▶ **About this exercise**:
Please print the listing that follows word for word, but skip any pictures it holds.
── Data segment ──
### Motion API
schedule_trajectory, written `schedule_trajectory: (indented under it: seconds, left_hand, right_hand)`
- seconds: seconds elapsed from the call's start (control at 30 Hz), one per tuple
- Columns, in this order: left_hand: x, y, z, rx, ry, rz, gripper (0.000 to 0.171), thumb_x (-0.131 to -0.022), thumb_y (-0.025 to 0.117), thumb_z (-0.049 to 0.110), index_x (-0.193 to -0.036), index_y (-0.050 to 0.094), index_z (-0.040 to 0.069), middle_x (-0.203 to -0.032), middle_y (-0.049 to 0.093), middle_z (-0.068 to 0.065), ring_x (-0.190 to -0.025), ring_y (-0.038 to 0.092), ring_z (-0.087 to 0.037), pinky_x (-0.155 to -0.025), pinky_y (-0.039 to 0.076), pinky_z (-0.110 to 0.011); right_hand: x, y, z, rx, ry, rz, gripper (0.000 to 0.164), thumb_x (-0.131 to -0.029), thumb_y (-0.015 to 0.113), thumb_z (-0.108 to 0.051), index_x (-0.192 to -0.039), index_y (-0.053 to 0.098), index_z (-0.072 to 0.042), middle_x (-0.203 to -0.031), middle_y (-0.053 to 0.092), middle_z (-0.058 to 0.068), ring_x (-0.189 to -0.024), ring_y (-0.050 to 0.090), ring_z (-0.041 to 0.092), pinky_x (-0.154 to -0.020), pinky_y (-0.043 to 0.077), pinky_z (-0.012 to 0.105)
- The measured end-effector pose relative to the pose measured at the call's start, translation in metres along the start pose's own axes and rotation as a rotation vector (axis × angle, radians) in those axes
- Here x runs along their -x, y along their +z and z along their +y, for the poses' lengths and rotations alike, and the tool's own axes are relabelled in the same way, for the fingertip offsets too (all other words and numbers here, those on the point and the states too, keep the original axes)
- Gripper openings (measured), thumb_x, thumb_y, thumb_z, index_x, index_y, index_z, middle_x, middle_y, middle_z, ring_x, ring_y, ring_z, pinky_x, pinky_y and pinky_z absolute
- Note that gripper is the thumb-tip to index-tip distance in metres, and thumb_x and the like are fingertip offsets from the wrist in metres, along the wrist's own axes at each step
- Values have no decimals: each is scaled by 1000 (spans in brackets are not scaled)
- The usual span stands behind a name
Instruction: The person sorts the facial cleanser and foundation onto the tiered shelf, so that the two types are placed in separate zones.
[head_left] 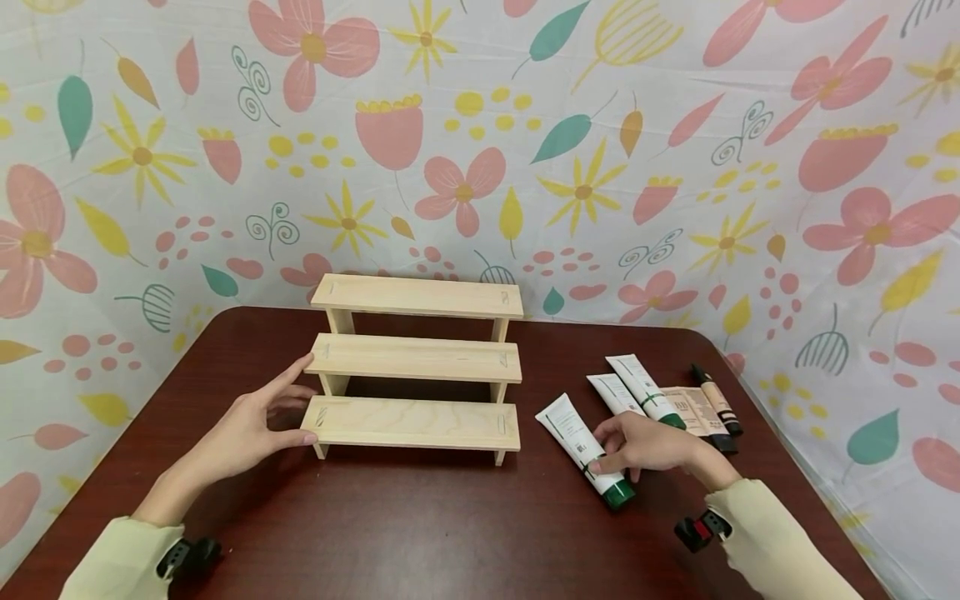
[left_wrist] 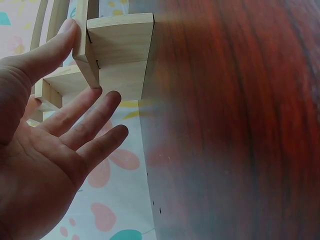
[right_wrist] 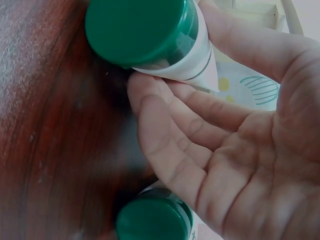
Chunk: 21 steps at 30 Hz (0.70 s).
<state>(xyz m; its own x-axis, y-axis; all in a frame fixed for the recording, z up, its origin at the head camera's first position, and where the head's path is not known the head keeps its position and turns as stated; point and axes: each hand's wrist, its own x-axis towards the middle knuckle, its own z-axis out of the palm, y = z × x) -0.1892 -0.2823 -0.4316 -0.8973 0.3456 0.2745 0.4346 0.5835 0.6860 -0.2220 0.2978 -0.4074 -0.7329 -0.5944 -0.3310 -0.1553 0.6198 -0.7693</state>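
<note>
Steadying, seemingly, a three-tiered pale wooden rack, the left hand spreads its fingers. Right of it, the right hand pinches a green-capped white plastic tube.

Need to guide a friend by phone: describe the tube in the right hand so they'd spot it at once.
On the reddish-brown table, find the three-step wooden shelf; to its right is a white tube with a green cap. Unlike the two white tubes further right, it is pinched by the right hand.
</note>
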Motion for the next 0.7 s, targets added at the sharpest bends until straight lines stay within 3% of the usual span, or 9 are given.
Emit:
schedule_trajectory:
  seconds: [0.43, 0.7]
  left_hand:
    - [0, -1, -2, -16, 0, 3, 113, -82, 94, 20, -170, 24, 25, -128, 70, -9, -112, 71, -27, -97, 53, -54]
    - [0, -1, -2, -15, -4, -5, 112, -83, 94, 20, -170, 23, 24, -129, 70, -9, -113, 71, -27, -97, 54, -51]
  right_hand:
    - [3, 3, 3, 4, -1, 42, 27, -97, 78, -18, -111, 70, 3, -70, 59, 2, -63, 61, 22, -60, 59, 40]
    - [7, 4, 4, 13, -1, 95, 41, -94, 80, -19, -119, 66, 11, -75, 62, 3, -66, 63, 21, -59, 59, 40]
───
▶ **Task answer**:
### Motion API
schedule_trajectory, written `schedule_trajectory: (indented under it: seconds, left_hand, right_hand)`
- seconds: seconds elapsed from the call's start (control at 30 Hz), one per tuple
- Columns, in this order: left_hand: x, y, z, rx, ry, rz, gripper (0.000 to 0.171), thumb_x (-0.131 to -0.022), thumb_y (-0.025 to 0.117), thumb_z (-0.049 to 0.110), index_x (-0.193 to -0.036), index_y (-0.050 to 0.094), index_z (-0.040 to 0.069), middle_x (-0.203 to -0.032), middle_y (-0.049 to 0.093), middle_z (-0.068 to 0.065), ring_x (-0.190 to -0.025), ring_y (-0.038 to 0.092), ring_z (-0.087 to 0.037), pinky_x (-0.155 to -0.025), pinky_y (-0.039 to 0.076), pinky_z (-0.110 to 0.011); right_hand: x, y, z, rx, ry, rz, gripper (0.000 to 0.164), thumb_x (-0.131 to -0.029), thumb_y (-0.015 to 0.113), thumb_z (-0.108 to 0.051), index_x (-0.192 to -0.039), index_y (-0.053 to 0.098), index_z (-0.072 to 0.042), middle_x (-0.203 to -0.031), middle_y (-0.053 to 0.092), middle_z (-0.058 to 0.068), ring_x (-0.189 to -0.024), ring_y (-0.050 to 0.090), ring_z (-0.041 to 0.092), pinky_x (-0.154 to -0.020), pinky_y (-0.043 to 0.077), pinky_z (-0.012 to 0.105)
- The measured end-effector pose relative to the pose measured at the call's start, translation in metres along the start pose's own axes and rotation as a rotation vector (axis × angle, radians) in those axes
- Here x runs along their -x, y along their +z and z along their +y, for the poses' lengths and rotations alike, and the tool's own axes are relabelled in the same way, for the fingertip offsets too (all other words and numbers here, those on the point and the states too, keep the original axes)
- Gripper openings (measured), thumb_x, thumb_y, thumb_z, index_x, index_y, index_z, middle_x, middle_y, middle_z, ring_x, ring_y, ring_z, pinky_x, pinky_y and pinky_z absolute
- Note that gripper is the thumb-tip to index-tip distance in metres, and thumb_x and the like are fingertip offsets from the wrist in metres, along the wrist's own axes at each step
- Values have no decimals: each is scaled by 1000 (spans in brackets are not scaled)
- The usual span stands behind a name
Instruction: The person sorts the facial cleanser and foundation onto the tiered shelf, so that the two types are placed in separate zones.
[head_left] 
[left_wrist] 
[right_wrist] 
Chunk: 21 steps at 30 Hz (0.70 s).
<state>(xyz m; its own x-axis, y-axis; all in a frame fixed for the recording, z up, its origin at the head camera's first position, and where the head's path is not known the head keeps its position and turns as stated; point and axes: each hand's wrist, its own x-axis towards the middle knuckle, its own z-axis out of the palm, y = z × x) -0.1892 -0.2823 -0.4316 -0.8973 0.3456 0.2745 0.4346 0.5835 0.6860 -0.2220 0.2978 -0.4074 -0.7329 -0.5944 -0.3310 -0.1553 0.6198 -0.7693</state>
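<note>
Steadying, seemingly, a three-tiered pale wooden rack, the left hand spreads its fingers. Right of it, the right hand pinches a green-capped white plastic tube.

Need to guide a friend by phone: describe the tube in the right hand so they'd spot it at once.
On the reddish-brown table, find the three-step wooden shelf; to its right is a white tube with a green cap. Unlike the two white tubes further right, it is pinched by the right hand.
</note>
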Motion for the next 0.7 s, targets added at the sharpest bends until straight lines stay within 3% of the usual span, or 9 are given.
Emit:
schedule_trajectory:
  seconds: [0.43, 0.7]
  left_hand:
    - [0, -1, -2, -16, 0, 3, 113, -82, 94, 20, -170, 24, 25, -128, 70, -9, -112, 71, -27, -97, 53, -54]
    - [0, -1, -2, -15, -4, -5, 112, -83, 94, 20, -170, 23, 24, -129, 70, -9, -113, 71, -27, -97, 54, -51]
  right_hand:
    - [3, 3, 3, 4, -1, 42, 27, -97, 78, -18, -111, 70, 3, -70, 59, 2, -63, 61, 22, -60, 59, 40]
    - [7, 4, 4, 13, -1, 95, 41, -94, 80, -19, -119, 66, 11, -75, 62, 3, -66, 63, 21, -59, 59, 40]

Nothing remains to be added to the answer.